_What the task requires_
Check every line of the data below for the string "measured", and copy the ones that hold it.

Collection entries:
######

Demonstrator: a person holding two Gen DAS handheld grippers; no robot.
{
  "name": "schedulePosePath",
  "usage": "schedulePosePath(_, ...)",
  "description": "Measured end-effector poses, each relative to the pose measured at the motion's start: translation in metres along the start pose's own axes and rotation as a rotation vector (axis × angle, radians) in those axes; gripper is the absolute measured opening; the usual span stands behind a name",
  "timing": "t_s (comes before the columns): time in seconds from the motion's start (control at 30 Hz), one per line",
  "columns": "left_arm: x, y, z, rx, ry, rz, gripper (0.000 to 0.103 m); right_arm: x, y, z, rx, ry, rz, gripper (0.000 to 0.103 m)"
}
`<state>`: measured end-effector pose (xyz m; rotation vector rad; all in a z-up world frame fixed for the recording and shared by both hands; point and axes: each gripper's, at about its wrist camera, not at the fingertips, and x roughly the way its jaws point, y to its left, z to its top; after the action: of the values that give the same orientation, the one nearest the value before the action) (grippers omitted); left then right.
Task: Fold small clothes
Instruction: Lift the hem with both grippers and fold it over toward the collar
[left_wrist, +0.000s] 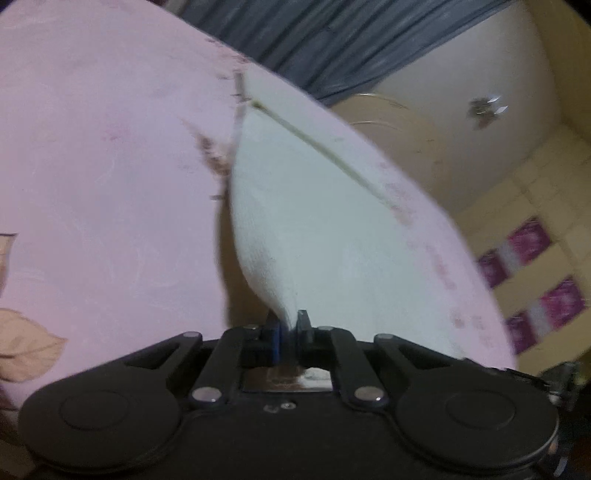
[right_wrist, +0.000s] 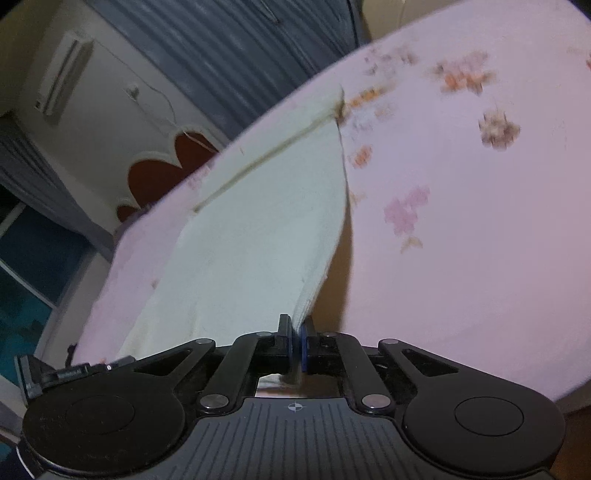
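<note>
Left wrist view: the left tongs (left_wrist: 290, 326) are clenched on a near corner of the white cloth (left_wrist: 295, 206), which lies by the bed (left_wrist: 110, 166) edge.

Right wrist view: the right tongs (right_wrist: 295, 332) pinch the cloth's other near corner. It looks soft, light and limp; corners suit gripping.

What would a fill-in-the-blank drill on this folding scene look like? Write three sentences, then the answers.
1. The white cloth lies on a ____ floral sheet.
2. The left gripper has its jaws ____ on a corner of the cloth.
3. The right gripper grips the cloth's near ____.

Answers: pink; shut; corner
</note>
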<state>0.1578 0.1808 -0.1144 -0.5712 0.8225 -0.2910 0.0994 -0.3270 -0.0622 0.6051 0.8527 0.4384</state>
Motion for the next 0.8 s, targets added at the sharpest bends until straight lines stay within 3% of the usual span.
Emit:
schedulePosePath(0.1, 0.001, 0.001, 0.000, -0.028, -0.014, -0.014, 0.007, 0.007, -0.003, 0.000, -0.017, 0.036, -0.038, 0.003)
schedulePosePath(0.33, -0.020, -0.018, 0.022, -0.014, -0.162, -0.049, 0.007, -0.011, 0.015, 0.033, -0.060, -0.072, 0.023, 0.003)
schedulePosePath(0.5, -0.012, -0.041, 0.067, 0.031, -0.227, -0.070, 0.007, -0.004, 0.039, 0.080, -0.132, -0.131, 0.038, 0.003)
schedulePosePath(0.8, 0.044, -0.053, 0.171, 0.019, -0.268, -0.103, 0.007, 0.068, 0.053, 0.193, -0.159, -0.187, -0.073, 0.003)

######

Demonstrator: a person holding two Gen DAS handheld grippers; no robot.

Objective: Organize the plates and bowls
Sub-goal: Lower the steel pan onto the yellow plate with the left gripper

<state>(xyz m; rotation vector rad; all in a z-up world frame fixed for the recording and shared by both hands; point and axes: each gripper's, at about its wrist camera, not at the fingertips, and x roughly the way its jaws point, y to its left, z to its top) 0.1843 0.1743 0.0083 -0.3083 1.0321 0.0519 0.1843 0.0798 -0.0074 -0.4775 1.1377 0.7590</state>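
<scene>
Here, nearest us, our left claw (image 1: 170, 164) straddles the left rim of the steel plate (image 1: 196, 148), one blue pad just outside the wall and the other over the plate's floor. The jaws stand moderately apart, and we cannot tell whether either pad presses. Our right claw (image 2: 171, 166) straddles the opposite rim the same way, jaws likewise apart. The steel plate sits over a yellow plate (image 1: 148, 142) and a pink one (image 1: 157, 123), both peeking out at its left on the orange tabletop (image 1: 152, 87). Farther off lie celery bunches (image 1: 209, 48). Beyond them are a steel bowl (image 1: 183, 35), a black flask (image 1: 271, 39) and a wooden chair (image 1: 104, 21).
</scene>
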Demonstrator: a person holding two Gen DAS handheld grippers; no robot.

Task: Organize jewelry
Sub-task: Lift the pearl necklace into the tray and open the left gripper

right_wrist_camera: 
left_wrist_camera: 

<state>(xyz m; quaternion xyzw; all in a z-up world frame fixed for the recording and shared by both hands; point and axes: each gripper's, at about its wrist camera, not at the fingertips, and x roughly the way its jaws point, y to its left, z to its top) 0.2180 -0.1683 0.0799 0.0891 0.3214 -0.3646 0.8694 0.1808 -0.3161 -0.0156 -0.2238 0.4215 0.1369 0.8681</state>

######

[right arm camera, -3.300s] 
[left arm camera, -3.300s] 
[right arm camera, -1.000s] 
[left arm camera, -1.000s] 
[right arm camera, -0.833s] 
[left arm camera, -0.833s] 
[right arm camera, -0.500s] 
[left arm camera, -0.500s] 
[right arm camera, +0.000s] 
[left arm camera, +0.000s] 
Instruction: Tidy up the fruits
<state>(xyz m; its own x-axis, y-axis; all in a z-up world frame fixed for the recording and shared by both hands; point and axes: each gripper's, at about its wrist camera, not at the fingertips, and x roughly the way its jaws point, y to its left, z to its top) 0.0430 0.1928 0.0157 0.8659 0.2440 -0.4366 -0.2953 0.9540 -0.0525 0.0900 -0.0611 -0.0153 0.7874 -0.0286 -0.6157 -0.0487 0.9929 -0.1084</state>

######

_Result of this exercise_
  "description": "Measured end-effector poses, each relative to the pose measured at the motion's start: translation in metres along the start pose's own axes and rotation as a rotation vector (axis × angle, radians) in those axes; gripper is the absolute measured opening; the usual span stands behind a name",
`<state>`: measured end-effector pose (xyz m; rotation vector rad; all in a z-up world frame fixed for the recording and shared by both hands; point and axes: each gripper's, at about its wrist camera, not at the fingertips, and x roughly the way its jaws point, y to its left, z to its top; after the action: of the values that give the same orientation, the one nearest the value before the action) (grippers omitted); left then right.

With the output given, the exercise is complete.